Here's a draft pdf of my latest Sega SC-3000 component video daughterboard design. It performs just as well as the previous one, but it is a lot simpler.

http://www.sc3000-multicart.com/downloa ... EagleD.pdf

Great work. Can you share your Eagle files, too?
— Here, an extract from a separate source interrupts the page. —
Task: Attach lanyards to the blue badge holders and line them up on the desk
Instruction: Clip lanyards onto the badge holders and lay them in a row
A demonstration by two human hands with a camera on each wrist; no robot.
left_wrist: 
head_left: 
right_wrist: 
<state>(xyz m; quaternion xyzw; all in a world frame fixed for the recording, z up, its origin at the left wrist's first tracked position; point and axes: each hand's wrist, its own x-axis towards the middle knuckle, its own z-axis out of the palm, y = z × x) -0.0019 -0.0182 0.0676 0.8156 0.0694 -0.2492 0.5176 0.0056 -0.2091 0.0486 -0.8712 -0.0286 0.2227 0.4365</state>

That should solve the wrong colors on my experiments I worked on with the TI99/4A (which also uses the TMS9929A). Especially e.g. Parsec has a blue instead of black background.

Thnx.

ti99user

My calculations:
================================================================================================================================================================
20170209_ComponentVideo_RY_BY_Averager_EagleD.pdf:
Input 1Vpp signal without sync @ 470E:
Yout=Yin*(1+1k/2.56k)*75E/(75E+75E)*1Vpp=0.6953125Vpp => v=0.6953125Vpp/0.7Vpp=~1
Pr=(R-Y)*75E/(75E+75E)*1Vpp=0.5Vpp => v=0.5Vpp/0.7Vpp=0.71428571428571428571 => correct (ideal: 0.71326676176890156919)
Pb=(B-Y)*859E/(240E+859E)*75E/(75E+75E)*1Vpp=0.39080982711555959964Vpp v=0.39080982711555959964Vpp/0.7Vpp=0.55829975302222799948 => correct (ideal: 0.56433408577878103837)
================================================================================================================================================================
https://hackaday.io/project/13056-tms99 ... nt-adapter
TMS9929_RGB_Adapter.pdf
========================================
= Variant Y R-Y B-Y ("YUV")
========================================
Input 1Vpp signal without sync @ 470E:
Yout=Yin*(1+1k/2k)*75E/(75E+75E)*1Vpp=0.75Vpp => v=0.75Vpp/0.7Vpp=1.07142857142857142857
(R-Y)out=(R-Y)*(1+1k/2k)*75E/(75E+75E)*1Vpp=0.75Vpp => v=0.75Vpp/0.7Vpp=1.07142857142857142857
(B-Y)out=(B-Y)*(1+1k/2k)*75E/(75E+75E)*1Vpp=0.75Vpp => v=0.75Vpp/0.7Vpp=1.07142857142857142857

========================================
= Variant RGB
========================================
Input 1.5Vpp signal without sync after U1A, U2A, U3A:
Y=0.299*R+0.587*G+0.114*B

Rout=(1+1.2k/1k)*(1.5Vpp*Y*1k/(1k+1.2k)+1.5Vpp*(R-Y)*1.2k/(1k+1.2k))*75E/(75E+75E)=(1+1.2k/1k)*(1.5Vpp*Y*1k/(1k+1.2k)+1.5Vpp*(R-Y)*1.2k/(1k+1.2k))*0.5=1.5Vpp*Y*1.0*0.5 + 2.2*1.5Vpp*(R-Y)*54/99*0.5=0.75Vpp*Y +0.9Vpp*(R-Y)=0.9Vpp*R-0.15Vpp*Y=0.9Vpp*R-0.15Vpp*(0.299*R+0.587*G+0.114*B)=0.85515Vpp*R-0.08805Vpp*G-0.0171Vpp*B => correct
Bout=(1+1k/1k)*(1.5Vpp*Y*1k/(1k+1k)+1.5Vpp*(B-Y)*1k/(1k+1k))*75E/(75E+75E)=(1+1k/1k)*(1.5Vpp*Y*1k/(1k+1k)+1.5Vpp*(B-Y)*1k/(1k+1k))*0.5=1.5Vpp*Y*2.0/2.0*0.5 + 2.0*1.5Vpp*B*0.5*0.5 - 2.0*1.5Vpp*Y*0.5*0.5=0.75Vpp*Y + 0.75Vpp*B - 0.75Vpp*Y = 0.75Vpp*B => correct
Gout=(1.5Vpp*Y*1k/(1k+1k)*(1+3.6k/(6.2k||9.1k))+1.5Vpp*(R-Y)*(-3.6k/6.2k)+1.5Vpp*(B-Y)*(-3.6k/9.1k))*75E/(75E+75E)=
=(1.5Vpp*Y*0.5*1.97624955689471818504-1.5Vpp*R*0.58064516129032258065+1.5Vpp*Y*0.58064516129032258065-1.5Vpp*B*0.3956043956043956044+1.5Vpp*Y*0.3956043956043956044)*0.5
=1,47328075150655795818Vpp*Y-0,43548387096774193548Vpp*R-0,2967032967032967033Vpp*B=1,47328075150655795818Vpp*(0.299*R+0.587*G+0.114*B)-0,43548387096774193548Vpp*R-0,2967032967032967033Vpp*B=0.00502707373271889402Vpp*R+0.86481580113434952145Vpp*G-0.12874929103154909607Vpp*B => correct
================================================================================================================================================================

[tezza]

You guys are doing some awesome work here!